Before merging, pairwise comparison was performed among the three data sets and further excluded SNPs and samples to avoid spurious genotyping effects, identified as follows: (i) concordance for duplicate samples <1%; (ii) concordance for duplicate SNPs <1%; (iii) visual inspection of QQ plots for logistic regression applied to all pairwise data set comparisons; (iv) Hardy–Weinberg P-value <10−6, assessed in a set of unrelated samples; (v) observed pairwise IBD probabilities suggestive of sample identity errors. The three data sets were then merged, keeping individuals typed at the largest number of SNPs when an individual was typed with two different arrays. The total merged data set consisted of 5654 individuals (2040 from the HumanHap300, 3461 from the HumanHap610Q and 153 from the HumanHap1M and 1.2 M arrays) and up to 874 733 SNPs depending on the data set (HumanHap300: 303 940, HumanHap610Q: 553 487, HumanHap1M and 1.2 M: 874 733).

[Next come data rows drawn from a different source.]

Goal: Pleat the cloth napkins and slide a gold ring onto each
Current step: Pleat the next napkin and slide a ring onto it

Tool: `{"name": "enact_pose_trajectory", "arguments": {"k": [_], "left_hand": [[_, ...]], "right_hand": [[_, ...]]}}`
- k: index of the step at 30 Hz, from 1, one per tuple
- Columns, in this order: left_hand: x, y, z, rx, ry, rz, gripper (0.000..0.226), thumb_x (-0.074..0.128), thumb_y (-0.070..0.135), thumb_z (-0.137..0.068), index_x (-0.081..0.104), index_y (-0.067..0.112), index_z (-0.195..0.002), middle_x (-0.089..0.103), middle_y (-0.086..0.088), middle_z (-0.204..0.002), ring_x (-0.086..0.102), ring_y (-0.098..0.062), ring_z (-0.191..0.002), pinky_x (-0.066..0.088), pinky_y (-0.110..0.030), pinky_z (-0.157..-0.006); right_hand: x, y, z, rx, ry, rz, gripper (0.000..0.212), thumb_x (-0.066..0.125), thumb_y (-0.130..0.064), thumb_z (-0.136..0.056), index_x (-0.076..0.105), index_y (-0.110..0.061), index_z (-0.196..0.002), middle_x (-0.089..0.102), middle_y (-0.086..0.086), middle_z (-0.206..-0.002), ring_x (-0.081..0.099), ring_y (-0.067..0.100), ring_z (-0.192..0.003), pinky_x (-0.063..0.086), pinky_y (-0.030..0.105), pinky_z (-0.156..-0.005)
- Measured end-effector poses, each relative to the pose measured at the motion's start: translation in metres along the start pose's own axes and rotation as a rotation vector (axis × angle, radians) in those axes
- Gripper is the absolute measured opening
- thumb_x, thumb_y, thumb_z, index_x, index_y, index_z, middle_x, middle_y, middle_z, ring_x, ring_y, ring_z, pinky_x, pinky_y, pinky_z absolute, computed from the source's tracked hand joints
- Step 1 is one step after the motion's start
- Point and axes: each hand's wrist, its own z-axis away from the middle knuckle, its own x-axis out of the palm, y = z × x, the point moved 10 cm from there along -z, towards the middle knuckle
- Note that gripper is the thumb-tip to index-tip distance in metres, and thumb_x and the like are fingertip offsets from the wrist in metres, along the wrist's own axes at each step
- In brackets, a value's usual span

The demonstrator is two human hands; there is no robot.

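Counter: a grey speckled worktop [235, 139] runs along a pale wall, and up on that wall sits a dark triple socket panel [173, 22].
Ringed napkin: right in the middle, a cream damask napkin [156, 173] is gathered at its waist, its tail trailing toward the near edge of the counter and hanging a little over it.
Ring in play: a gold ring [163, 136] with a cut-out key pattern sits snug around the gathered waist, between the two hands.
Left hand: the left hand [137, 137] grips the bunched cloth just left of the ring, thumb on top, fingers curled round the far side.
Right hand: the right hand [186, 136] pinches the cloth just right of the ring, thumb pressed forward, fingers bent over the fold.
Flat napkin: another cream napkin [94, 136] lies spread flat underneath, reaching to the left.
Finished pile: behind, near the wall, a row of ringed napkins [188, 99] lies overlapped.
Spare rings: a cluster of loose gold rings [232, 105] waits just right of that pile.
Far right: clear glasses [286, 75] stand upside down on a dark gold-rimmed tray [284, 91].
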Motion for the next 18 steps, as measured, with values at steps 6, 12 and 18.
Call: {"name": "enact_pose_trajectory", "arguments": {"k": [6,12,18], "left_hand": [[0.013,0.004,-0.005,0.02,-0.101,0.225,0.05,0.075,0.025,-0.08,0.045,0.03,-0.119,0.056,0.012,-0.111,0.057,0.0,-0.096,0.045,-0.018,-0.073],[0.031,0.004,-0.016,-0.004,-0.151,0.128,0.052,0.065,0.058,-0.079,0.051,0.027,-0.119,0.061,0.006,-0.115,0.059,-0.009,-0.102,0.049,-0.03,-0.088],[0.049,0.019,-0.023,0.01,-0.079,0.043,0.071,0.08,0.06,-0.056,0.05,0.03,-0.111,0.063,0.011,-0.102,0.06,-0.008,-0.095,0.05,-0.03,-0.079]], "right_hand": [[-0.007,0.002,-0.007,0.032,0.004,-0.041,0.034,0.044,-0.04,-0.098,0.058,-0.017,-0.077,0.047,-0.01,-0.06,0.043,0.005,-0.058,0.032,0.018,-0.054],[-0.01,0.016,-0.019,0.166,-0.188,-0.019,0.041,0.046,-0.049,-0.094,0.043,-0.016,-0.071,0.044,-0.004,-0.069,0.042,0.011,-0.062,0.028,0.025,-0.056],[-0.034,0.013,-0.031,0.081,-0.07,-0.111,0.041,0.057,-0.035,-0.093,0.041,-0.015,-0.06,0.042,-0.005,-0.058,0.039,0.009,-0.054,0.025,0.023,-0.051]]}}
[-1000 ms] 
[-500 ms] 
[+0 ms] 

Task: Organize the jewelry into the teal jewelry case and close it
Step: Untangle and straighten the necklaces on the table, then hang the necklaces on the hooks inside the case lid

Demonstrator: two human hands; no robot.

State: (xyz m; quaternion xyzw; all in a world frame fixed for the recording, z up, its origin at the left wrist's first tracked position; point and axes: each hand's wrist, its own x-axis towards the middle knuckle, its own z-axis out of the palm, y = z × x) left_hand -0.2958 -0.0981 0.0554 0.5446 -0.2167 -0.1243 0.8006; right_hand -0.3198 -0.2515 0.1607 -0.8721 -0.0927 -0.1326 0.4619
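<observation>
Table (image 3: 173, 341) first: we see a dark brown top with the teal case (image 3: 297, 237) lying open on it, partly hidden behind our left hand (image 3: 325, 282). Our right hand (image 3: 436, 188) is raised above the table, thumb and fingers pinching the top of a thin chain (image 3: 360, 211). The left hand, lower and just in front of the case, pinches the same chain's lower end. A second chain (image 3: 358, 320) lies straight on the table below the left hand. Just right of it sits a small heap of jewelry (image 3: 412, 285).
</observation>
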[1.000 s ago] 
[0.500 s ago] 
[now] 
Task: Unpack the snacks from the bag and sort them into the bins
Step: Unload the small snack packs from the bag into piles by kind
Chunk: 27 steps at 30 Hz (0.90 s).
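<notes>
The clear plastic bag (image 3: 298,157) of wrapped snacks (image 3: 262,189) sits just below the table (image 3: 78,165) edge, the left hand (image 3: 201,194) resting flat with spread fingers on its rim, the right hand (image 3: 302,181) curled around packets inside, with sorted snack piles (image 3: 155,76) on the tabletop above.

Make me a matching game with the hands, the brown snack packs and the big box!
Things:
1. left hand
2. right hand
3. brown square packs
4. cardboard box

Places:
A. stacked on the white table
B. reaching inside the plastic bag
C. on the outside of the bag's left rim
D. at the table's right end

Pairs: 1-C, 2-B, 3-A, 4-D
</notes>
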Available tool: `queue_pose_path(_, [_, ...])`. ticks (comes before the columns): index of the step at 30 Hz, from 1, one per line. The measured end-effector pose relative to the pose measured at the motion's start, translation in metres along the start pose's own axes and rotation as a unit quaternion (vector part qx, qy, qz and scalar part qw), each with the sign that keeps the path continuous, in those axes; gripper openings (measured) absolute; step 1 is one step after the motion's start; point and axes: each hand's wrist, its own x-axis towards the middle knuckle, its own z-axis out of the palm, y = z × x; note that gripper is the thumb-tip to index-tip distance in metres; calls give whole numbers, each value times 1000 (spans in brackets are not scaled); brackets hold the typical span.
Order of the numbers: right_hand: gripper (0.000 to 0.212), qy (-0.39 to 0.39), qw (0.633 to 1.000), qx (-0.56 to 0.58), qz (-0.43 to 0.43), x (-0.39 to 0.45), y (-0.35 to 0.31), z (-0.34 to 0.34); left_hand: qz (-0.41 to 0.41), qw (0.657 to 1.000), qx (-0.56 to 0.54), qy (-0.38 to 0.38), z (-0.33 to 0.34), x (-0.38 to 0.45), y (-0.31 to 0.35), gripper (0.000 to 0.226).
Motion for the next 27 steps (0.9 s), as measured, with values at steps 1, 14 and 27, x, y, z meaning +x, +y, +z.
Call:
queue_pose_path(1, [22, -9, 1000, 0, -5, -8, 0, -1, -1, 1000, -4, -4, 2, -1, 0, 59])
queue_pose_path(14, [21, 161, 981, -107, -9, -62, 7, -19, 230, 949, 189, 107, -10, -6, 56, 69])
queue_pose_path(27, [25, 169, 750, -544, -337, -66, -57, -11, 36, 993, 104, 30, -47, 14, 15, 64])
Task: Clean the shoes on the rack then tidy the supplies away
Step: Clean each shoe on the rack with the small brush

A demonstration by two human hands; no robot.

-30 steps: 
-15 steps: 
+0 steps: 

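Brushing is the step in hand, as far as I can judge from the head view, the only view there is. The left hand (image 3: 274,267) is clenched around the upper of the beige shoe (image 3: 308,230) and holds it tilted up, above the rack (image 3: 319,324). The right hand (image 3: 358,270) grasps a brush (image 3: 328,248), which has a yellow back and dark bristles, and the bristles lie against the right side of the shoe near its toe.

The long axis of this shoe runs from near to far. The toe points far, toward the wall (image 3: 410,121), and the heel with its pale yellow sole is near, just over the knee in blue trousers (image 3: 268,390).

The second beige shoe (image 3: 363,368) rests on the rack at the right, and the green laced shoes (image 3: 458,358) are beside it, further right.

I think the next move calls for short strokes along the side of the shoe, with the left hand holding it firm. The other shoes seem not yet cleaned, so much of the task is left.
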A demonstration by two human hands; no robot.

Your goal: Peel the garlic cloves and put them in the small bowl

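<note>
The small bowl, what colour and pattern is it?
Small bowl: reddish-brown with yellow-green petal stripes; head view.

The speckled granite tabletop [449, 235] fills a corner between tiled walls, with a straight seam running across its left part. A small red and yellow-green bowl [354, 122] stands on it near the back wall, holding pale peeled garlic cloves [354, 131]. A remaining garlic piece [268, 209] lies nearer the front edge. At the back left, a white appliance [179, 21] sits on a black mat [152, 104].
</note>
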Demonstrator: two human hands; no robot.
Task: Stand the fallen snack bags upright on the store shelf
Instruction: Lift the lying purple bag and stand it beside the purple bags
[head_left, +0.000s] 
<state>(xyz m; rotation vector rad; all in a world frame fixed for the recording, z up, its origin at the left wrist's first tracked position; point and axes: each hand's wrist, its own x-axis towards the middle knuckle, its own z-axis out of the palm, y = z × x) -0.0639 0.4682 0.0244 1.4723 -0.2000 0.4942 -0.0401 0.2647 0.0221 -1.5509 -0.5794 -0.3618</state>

Imputation was performed using IMPUTE (v2) (Howie et al., 2009) using two reference panels, P0 (HapMap2, rel 22, combined CEU+YRI+ASN panels) and P1 (610k+, including the combined HumanHap610k and 1 M reduced to 610k SNP content).

GWAS methods

We performed genome-wide association analysis with SNPTEST v2 (Marchini et al., 2007; Wellcome Trust Case Control Consortium, 2007) using an additive frequentist model and the option ‘-method threshold’ to assign individual genotypes. This analysis adopted α =5 × 10−8 as a conventional threshold for significance in a genome-wide study (Dudbridge and Gusnanto, 2008).

Power simulations

To determine the power of our study to detect loci responsible for the determination of handedness under different genetic models, we undertook Monte Carlo simulations of a cohort of 2355 individuals (simulating the numbers used in ‘set 1’) drawn from a population in Hardy–Weinberg equilibrium. The simulation assumed 10% left-handed individuals, and genotypes for the ‘causative’ locus were assigned to each simulated individual with probabilities derived from the model being tested. However, the SNP platform used will be very unlikely to include by chance the causative locus, and in practice the simulation needs to model power based on realistic assumptions about how well the best-associated SNP on the platform will tag the (unknown) causative locus. Approximate distributions drawn from the analysis of Spencer et al. (2009) were therefore used to derive individual genotypes for the SNP typed on the platform, conditional on both the simulated genotype at the causative locus and the expected distribution of LD between the typed SNPs and an unknown variant, which were then used as the basis of an association test. Simulations of 2355 individuals reaching significance at a P-value below 5 × 10−8 were recorded, and the simulation was run 10 million times for each set of conditions. The estimates of power derived from these simulations will be conservative relative to the real conditions used in our study, because they only simulate the power of set 1 and disregard set 2 (see Results section on GWAS analysis).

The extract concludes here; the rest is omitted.